Стоя в центре часовни практически в полном одиночестве – не считая сидевшего в дальнем углу охранника, занятого перепиской по смартфону – я медленно поворачивался на месте, впитывая ощущение мощи и монументальности, которое Микеланджело вложил в скульптуры, в архитектуру, в глухие окна, наводившие на мысль о безысходности. Обычных окон не было совсем – своего рода роскошная клаустрофобия – и я поневоле задался вопросом, не хотел ли Микеланджело заставить человека почувствовать себя здесь в ловушке, как в чистилище. Я поднял глаза на скульптуру Лоренцо де Медичи в натуральную величину: лицо его скрывала тень, и весь он выглядел замкнутым и задумчивым. По ассоциации с увиденным, я вспомнил то, о чем только что прочитал в дневнике – как Винченцо впервые увидел своего сына в больничных яслях, держал его на руках и думал: это все, что у меня осталось от Симоны, и единственное, что у меня осталось в этом мире. Затем явилась разъяренная мать Симоны, Маргарита, и обвинила его в убийстве своей дочери. Сцена была ужасная, и Винченцо, описывая ее, не щадил ни читателя, ни себя. Он признал свою вину, он был не в силах помешать Маргарите забрать ребенка, и когда теща заявила, что он никогда больше не увидит сына, не смог ничего возразить. Погребальная часовня казалась мне самым подходящим местом для осмысления прочитанного и размышлений о жизни и смерти.
Содрогнувшись, я еще раз окинул взглядом задумчивого Лоренцо Медичи и стоявшие рядом аллегорические фигуры «Утро» и «Вечер» – массивные скульптуры, которые мог создавать только великий Микеланджело. Затем я повернулся, чтобы посмотреть на статую Джулиано, столь же массивную, но с красивым идеализированным лицом и невероятно длинной шеей. Джулиано застыл в такой позе, как будто собирался встать. В нем вообще все казалось таким живым, что эти два образа резко контрастировали друг с другом.
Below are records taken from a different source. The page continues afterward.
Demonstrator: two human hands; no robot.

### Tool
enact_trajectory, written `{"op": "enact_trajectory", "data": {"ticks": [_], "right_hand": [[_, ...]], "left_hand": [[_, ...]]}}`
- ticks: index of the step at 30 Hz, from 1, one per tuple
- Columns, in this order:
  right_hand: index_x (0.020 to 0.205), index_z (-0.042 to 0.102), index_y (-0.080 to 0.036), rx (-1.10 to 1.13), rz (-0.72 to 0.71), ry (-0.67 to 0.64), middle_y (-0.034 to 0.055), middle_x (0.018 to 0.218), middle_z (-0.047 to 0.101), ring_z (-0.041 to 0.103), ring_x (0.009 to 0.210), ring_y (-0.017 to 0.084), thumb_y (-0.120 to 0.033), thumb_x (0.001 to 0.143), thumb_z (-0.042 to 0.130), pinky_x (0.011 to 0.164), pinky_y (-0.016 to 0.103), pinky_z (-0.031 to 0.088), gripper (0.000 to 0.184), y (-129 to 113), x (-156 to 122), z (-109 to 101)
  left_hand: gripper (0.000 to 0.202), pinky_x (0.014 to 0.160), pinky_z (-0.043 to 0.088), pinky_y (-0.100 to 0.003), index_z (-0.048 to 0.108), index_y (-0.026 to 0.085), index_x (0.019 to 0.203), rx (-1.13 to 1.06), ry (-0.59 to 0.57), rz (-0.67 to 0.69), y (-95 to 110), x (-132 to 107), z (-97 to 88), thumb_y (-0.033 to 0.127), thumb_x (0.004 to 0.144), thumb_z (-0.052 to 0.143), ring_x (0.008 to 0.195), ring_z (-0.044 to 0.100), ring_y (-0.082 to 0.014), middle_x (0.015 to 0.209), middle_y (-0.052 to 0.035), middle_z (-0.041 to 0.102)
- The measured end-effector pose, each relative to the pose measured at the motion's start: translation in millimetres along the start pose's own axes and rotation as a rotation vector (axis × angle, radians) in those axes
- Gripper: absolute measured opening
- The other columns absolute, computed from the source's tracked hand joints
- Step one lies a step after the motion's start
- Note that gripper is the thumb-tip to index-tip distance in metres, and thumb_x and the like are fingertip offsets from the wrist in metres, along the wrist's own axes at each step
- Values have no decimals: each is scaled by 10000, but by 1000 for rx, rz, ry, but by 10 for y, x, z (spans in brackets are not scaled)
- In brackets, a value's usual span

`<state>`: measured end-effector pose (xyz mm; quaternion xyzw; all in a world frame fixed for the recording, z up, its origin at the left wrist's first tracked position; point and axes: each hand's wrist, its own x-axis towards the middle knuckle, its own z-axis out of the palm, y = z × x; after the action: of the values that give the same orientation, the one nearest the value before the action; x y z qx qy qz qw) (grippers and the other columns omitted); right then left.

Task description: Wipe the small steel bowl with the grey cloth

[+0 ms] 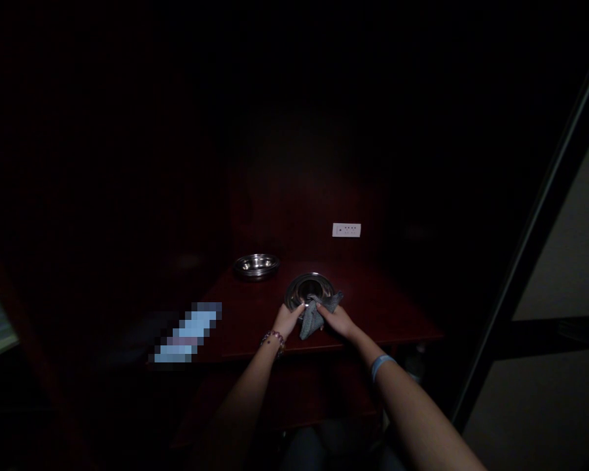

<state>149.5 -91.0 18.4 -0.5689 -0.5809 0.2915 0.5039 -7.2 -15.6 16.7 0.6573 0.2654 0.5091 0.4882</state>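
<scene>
I see the bowl (309, 286) just ahead of the 2 hands: left hand (287, 319) gripping its near rim, right hand (340, 320) clamped on the cloth (315, 313) over it

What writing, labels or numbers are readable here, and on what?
None can be read.
Wall plate: a few dark marks, too small to read.
Blurred patch at the table edge: nothing legible.
Near dish, far dish and the cloth in the right hand: no lettering shows in this dim light.
</scene>
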Motion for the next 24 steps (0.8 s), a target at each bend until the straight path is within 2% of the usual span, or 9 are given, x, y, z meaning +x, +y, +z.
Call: {"op": "enact_trajectory", "data": {"ticks": [10, 19, 24], "right_hand": [[811, 625, -154, -7, 13, 9, 27, 649, 639, 595, 536, 129, -570, 824, 479, 581, 253, 497, 441, -30, -22, 0], [809, 623, -147, 3, 10, 11, 27, 638, 634, 602, 544, 136, -569, 820, 486, 585, 258, 501, 444, 4, 0, 3], [842, 627, -144, -9, 13, 10, 29, 654, 641, 599, 545, 134, -571, 825, 476, 578, 253, 494, 454, -10, 10, 2]], "left_hand": [[356, 967, 427, -361, 650, 120, 993, -45, -28, 15, 107, -40, 11, 342, 714, 657, 1040, 618, -222, 1113, -135, 671], [460, 986, 414, -367, 640, 119, 1034, -66, -10, 9, 64, -29, 14, 408, 679, 699, 1070, 603, -228, 1143, -144, 656], [468, 926, 461, -349, 667, 106, 988, -88, -95, -31, 75, -20, 17, 428, 652, 722, 988, 639, -230, 1064, -143, 690]]}}
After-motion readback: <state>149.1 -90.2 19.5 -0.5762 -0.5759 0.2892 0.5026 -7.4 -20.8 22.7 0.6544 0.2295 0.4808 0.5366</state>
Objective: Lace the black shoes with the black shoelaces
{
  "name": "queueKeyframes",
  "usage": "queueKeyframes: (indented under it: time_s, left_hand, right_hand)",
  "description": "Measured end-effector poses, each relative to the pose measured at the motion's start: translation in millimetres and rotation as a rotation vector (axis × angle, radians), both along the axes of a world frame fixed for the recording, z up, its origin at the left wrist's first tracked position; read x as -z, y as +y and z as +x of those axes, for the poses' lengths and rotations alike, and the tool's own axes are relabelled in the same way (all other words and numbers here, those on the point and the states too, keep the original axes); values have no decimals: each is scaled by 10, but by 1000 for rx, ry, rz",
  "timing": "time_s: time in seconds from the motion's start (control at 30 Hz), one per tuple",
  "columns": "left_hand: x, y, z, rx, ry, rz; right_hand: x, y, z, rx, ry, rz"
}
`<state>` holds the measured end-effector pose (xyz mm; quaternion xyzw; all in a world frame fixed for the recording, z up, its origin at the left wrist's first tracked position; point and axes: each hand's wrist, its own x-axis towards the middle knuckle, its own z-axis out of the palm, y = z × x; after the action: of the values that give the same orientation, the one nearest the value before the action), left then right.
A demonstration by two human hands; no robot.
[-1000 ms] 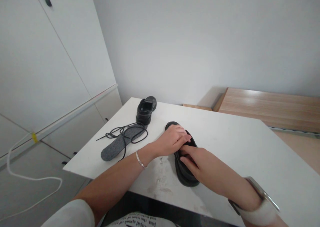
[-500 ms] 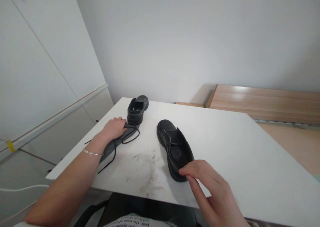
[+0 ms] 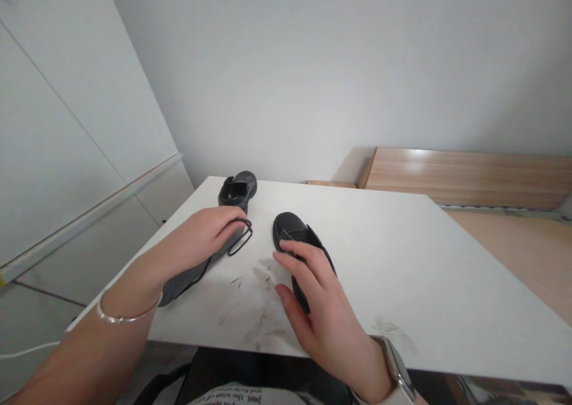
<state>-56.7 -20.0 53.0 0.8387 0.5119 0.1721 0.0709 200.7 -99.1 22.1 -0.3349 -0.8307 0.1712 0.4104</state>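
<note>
My left hand (image 3: 212, 231) is closed on a black shoelace (image 3: 241, 244), whose loop hangs out past the fingertips. Below that hand a dark grey insole (image 3: 183, 283) lies flat on the table's left side. Just beyond it a black shoe (image 3: 236, 189) stands with its toe pointing away. Over the second black shoe (image 3: 290, 223), in the middle of the table, my right hand (image 3: 313, 298) hovers with its fingers apart and nothing in them. It hides most of that shoe's opening and heel. Whether the fingertips touch the shoe I cannot tell.
The white table (image 3: 388, 256) has dark dirt smudges (image 3: 263, 327) near its front edge. A wood-grain board (image 3: 465, 178) stands behind on the right. White cabinets (image 3: 75, 95) rise on the left, and a white cable (image 3: 31, 350) hangs at lower left.
My right hand has left the near shoe's heel and moved left and forward over its opening, fingers spread. My left hand has lifted the shoelace, drawing its loose ends in from the table.
</note>
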Motion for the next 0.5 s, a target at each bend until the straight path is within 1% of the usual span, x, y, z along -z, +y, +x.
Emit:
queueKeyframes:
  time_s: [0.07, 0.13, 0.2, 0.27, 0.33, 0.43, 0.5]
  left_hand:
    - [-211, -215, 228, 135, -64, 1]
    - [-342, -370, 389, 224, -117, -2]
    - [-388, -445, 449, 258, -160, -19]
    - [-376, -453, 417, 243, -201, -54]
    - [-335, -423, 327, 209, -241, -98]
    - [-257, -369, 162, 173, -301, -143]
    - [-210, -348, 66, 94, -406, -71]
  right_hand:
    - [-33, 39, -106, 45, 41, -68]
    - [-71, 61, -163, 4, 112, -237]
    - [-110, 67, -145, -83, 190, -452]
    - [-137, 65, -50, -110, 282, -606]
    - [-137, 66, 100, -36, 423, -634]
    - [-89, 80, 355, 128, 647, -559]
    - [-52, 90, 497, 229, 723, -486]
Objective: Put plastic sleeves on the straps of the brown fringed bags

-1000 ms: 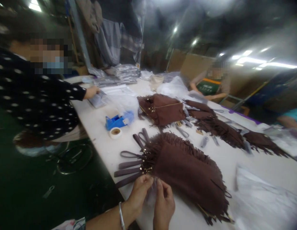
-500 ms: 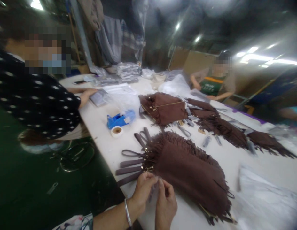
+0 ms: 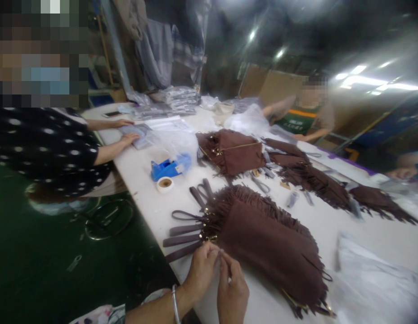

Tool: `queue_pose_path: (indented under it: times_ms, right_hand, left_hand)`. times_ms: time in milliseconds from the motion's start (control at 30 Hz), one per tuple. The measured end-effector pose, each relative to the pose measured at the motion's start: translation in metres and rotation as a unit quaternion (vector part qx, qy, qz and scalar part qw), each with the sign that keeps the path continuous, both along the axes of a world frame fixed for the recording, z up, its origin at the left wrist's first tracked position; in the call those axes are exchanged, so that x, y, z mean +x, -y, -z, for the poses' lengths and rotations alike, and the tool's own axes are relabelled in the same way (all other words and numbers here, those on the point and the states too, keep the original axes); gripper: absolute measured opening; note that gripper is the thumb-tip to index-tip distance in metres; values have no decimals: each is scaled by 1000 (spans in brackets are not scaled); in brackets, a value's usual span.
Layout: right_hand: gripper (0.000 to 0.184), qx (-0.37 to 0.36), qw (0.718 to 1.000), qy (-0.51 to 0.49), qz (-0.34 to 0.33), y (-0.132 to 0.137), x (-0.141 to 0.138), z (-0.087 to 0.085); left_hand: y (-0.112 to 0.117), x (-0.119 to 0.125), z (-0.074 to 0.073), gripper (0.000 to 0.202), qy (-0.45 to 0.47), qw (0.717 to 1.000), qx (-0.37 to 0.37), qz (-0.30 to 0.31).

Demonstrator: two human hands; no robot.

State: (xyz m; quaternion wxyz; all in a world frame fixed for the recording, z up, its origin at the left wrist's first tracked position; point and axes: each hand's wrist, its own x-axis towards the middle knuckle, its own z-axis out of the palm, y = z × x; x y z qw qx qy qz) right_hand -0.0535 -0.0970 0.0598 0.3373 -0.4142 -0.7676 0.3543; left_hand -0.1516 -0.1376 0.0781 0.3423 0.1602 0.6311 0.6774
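My left hand and my right hand are close together at the near edge of the white table. Both pinch a small thin pale piece, too small to name, just in front of a pile of brown fringed bags. Brown straps with gold fittings stick out of the pile toward the table's left edge, right beside my left fingers. A metal bangle circles my left wrist.
A blue tape dispenser and a tape roll lie mid-table. More brown fringed bags stretch to the right. Clear plastic bags lie at the near right. A person in a dotted top presses packets at the left; another person sits across.
My hands stay pinched together at the bag pile, shifting only slightly. The person at the left has brought both hands onto the packets.
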Motion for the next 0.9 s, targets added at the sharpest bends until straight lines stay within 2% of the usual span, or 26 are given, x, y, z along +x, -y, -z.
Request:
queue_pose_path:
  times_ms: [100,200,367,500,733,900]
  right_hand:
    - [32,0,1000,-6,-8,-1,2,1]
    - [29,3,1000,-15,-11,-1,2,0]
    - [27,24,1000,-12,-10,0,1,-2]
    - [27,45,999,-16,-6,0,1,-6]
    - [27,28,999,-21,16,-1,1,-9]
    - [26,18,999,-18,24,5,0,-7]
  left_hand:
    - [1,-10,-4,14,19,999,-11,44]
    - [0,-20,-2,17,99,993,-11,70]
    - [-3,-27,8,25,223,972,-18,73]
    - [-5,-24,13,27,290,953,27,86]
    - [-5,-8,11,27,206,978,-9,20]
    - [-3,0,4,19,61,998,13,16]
Винченцо в течение нескольких недель после смерти Симоны не расставался с мыслями о самоубийстве. Чувство вины не давало ему покоя и сна. Какое-то время он спасался от мучительной боли в беспробудном пьянстве, и это состояние было мне слишком хорошо знакомо. С мыслями об этом я продолжал рассматривать аллегорические фигуры «Ночь» и «День», окружавшие Джулиано. Первая изображалась в виде женщины с преувеличенно длинными руками и ногами. Она была лучше отшлифована и более закончена, чем ее напарник-антипод: мужчина «День» представлял собой полузвериную фигуру с львиной головой, наполовину закрытой его собственным мощным плечом. Я подошел поближе, чтобы рассмотреть его грубо высеченное лицо, которое выглядело незавершенным, и вспомнил, что вся гробница так и не была закончена. Микеланджело ведь собирался быть не только ее архитектором и скульптором, но и написать фреску воскресения, чего он так и не сделал.
Мои мысли снова обратились к Винченцо, который несколько недель вынашивал идею самоубийства, пока не понял, что у него есть причина жить – его сын! Он исписал несколько страниц, подробно повествуя, как он оделся, побрился, надел свою лучшую одежду и отправился к матери Симоны. Та захлопнула дверь своей парижской квартиры у него перед носом, но он отказался уходить и продолжать колотить в эту дверь, пока не заставил впустить его. Он умолял показать ему сына, и Маргарита снизошла до этого. Винченцо любовно изобразил младенца с мягкими светлыми волосами и серо-голубыми глазами, как у матери, затем описал, как держал его в руках, целовал сына и умолял Маргариту позволить ему забрать его домой или хотя бы навещать. Она отказалась, обвинив его в том, что у него ничего нет: ни денег, ни возможности заботиться о ребенке – и Винченцо знал, что она права. Он уходил от нее вновь сломленным, в очередной раз обдумывая способы самоубийства. Все это было описано таким литературным языком и в таких подробностях, что я словно слышал его рассказ и видел воочию, как он бродит по улицам Парижа, подавленный и готовый покончить с собой – мой прадед, которого я никогда не знал и который вдруг стал для меня более живым и близким, чем мои собственные родители.
Переводя взгляд через всю усыпальницу с царственного и живого Джулиано на темного и задумчивого Лоренцо и рассматривая окружавшие их аллегорические фигуры, я понял, что вся композиция в зале была аллегорией перехода от рассвета к закату, и от ночи ко дню, которые символизировали течение времени – дни нашей жизни, ведущие в итоге к смерти.
Но Винченцо все же не стал торопить смерть. У него оставался сын – единственное на свете, что еще имело для него значение. И он знал, что нужно сделать, чтобы вернуть себе сына.